額から血を流し、祭壇にもたれかかっているように見える。
女は男を睨みつけ、歯を食いしばりながら言う
「あなたは一体…!?
何の為にこんな事を…?!父上はどうされたのです!!?」
「あぁ…。あの老害ならこの剣で一突きにしました……。」
仮面の男は大剣を高々と天にかざし、その厚く広い刀身を見て恍惚の表情を浮かべていた。
「なっ…!?
父上が…そんな……。」
その言葉を聞いた女は絶望に打ちひしがれたのか、落胆し、次第に滑り落ちていくようにして、祭壇の壇上から床へと体を落としていく。
そんな彼女を見て、男はあざ笑うかのようにしてまた喋りだす。
「人は…、脆いですね……。こんなにも容易く命が失われてしまう…。さぁ皇女よ…、私は貴女の頭上にある紋章に用があるのだ。死にたくなければおとなしくそれを渡すのです。」
「こっ、これがどういうものか、解ってて言っているんですか!?」
熱風が吹き荒れているというのに、女の顔は突如、急速に青ざめていった。
「愚問ですよ皇女…。渡す気がないのならここで潔く死んで貰います。」
仮面の男はかざしていた大剣を片手で軽々と振り下ろすと、その剣先を女へと向けた。
妖しく光る刀身は極度に研ぎ澄まされており、その刀身にはまるで、鏡にでも映ったかのように仮面の男の顔が浮き出ている。

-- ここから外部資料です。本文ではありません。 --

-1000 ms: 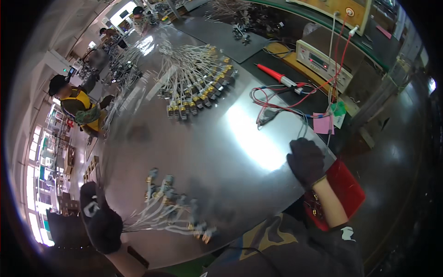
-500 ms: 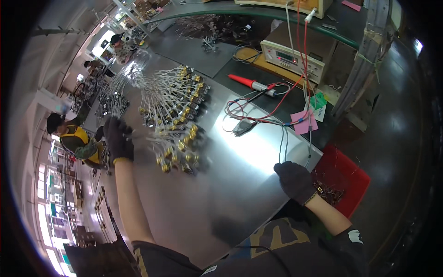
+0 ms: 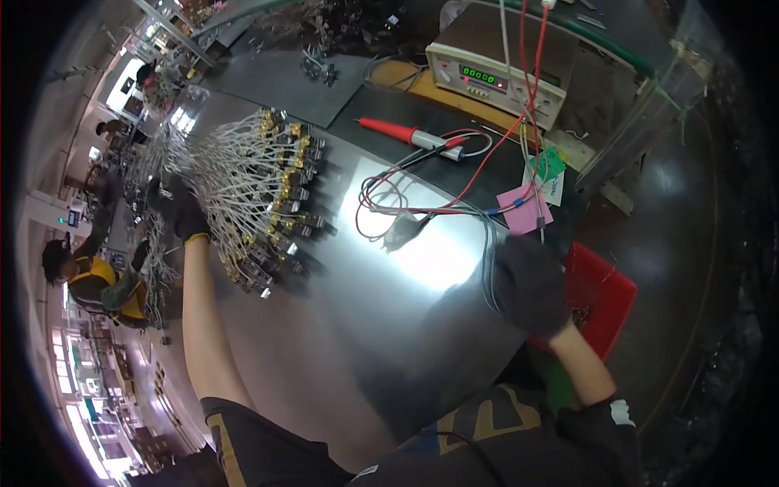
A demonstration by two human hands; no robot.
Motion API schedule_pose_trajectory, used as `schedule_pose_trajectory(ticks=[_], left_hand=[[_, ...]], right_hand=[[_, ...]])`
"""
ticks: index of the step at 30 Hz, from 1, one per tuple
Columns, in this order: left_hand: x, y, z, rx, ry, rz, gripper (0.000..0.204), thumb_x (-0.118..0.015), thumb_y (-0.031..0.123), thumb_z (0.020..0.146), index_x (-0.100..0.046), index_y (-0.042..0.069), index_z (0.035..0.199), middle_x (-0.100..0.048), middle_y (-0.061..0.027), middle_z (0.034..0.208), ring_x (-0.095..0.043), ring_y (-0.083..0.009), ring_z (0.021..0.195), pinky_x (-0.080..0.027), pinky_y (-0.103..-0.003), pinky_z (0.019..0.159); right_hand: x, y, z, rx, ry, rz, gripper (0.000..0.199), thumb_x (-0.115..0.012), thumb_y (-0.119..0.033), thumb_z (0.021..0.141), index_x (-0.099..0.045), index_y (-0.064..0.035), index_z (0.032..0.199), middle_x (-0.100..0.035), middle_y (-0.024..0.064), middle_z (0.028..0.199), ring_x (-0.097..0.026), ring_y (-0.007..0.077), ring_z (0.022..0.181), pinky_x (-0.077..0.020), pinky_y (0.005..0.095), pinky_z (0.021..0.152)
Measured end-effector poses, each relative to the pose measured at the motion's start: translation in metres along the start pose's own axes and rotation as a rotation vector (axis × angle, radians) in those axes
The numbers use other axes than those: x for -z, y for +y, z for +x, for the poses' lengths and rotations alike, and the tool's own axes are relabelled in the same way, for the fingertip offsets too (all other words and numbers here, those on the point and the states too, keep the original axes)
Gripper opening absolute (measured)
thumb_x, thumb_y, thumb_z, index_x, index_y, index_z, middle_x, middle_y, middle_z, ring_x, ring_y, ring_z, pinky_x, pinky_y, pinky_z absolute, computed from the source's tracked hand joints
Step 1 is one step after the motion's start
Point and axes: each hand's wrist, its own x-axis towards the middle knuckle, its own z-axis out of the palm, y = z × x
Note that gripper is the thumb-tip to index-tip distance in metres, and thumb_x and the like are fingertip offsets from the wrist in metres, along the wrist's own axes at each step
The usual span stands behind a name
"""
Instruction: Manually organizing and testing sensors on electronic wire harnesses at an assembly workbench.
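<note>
My left hand [image 3: 180,209], in a dark knitted glove, is at the left end of a fan of white wires [image 3: 235,174]. Its fingers are closed round some of them. Gold-coloured connectors [image 3: 296,183] with metal ends tip the wires on the right, lying on the metal tabletop [image 3: 341,341]. At the table's right edge, my gloved right hand [image 3: 527,288] is smeared by motion. Thin grey cables [image 3: 489,268] run down into it, and it looks closed on them; their ends are hidden.
A red-and-grey test probe [image 3: 414,136] and coiled leads lie before a bench meter [image 3: 491,85] with a lit display. Pink paper [image 3: 523,209] is right of the leads. A red bin [image 3: 604,296] stands beside the table. A person in a yellow vest [image 3: 101,272] is at far left.
My left hand has moved slightly left, and the lower wire bunch now lies against the fan. My right hand has risen, the grey cables bending with it. The meter's display now shows lit green digits.
</note>
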Motion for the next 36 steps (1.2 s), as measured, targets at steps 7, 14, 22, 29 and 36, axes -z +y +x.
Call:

火の勢いは増すばかり、業火にさらされていない場所はもう、女がいる祭壇付近のみとなった。
彼は祭壇へと階段を歩み寄るのだが…
…λξφυμζο…
【…蹂躙せし天空の覇者は、宿主の問いに大いなる力を持ってその答えを示さん…】
どこからともなく声が聞こえる。
すると…
「フォースウィンド!!!!」
「む…。風の上位魔法ですか…。」
一陣の巨大な旋風が神殿の壁を突き破り、まるで意思を持っているかのように彼の周りを取り囲む。
彼は両手で自身の身を庇いながらその場に立ち尽くす。
猛烈な勢いで旋風を捲き起こす、無数の刃を模した緑風が、辺りで猛威を振るっていた業火を瞬時にして消し去り、なおも男に対し攻撃の手を緩めない。